Una storia che fa riflettere quella di Chris McCandless, il giovane ragazzo trovato morto dentro il Bus di Into The Wild, bus diventato famoso a seguito del racconto di Krakauer e passando per il celebre e omonimo  film Into the Wild di Sean Penn. Oggi meta di molti turisti alla ricerca del proprio io interiore.

Dopo una lunga battaglia che ha visto i vigili del fuoco e la protezione civile dell’Alaska lottare affinché questo bus maledetto venisse rimosso, oggi arriva la notizia del consenso.

IL CASO:

Non tutti infatti sanno che il territorio in cui si trova il famoso bus targato 142 ( abbandonato a se stesso e  rimasto fermo per molti anni dopo aver lasciato a piedi un gruppo di persone che si recavano nelle miniere) si trova distante da luoghi abitati, in un territorio  grande quanto 5 volte l’Italia. Venne trovato maledettamente nel 1992 dal giovane Chris originario di Washington alla ricerca di una esperienza per l’appunto  ”Into The Wild”.

Il ragazzo si munì di viveri per cibarsi per poco più di due giorni; nello zaino aveva oltre al cibo, due libri e un sacco a pelo. Il resto lo avrebbe trovato nel luogo, mangiando bacche e animali selvatici. Aveva deciso di realizzare un sogno, quello di provare l’ebrezza della sopravvivenza e dell’incontro con i popoli vicini.

Chris McCandless venne trovato morto nel suo sacco a pelo dentro quel bus oramai con i vetri rotti.

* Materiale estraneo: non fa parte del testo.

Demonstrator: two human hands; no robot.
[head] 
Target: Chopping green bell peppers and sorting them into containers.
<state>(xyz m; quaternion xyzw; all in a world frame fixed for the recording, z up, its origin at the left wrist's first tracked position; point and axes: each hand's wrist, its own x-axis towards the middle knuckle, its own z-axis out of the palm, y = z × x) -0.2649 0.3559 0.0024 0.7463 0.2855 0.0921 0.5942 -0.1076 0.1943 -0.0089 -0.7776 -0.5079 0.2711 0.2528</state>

Dopo il film, il bus maledetto divenne meta prediletta di atri giovani che seguendo le scie dell’Eroe americano, si cimentavano nella fatidica impresa dell’esperienza into the wild. Ogni anno oltre un milione  e mezzo di turisti si accingevano a raggiungere il luogo magico, che in periodo di siccità non destava problemi.

La minaccia arrivava di inverno e non per via degli orsi bruni, ma a causa di due fiumi che gonfiandosi non lasciano scampo alle persone che incontrano. Giovani o meno giovani che per pura curiosità affrontavano viaggi disumani, per fotografare un luogo diventato presto sinonimo di libertà, venivano dai fiumi travolti.

Il lavoro sporco e di recupero restava ai vigili e alla protezione civile, agli stessi abitanti del luogo, gli stessi che gli avventurieri volevano conoscere. Allertati dalla chiamate, i nativi della zona andavano a soccorrere i turisti in difficoltà, smarriti nella montagne bianche del Monte McKinley.

Oggi è stato possibile porre fine a questo inutile strazio… che vede si,  la conquista di posti incantati come scorgere una semplice seppur pazzesca Aurora Boreale. Ma la gente del luogo lo sa bene.. l’Alaska non perdona.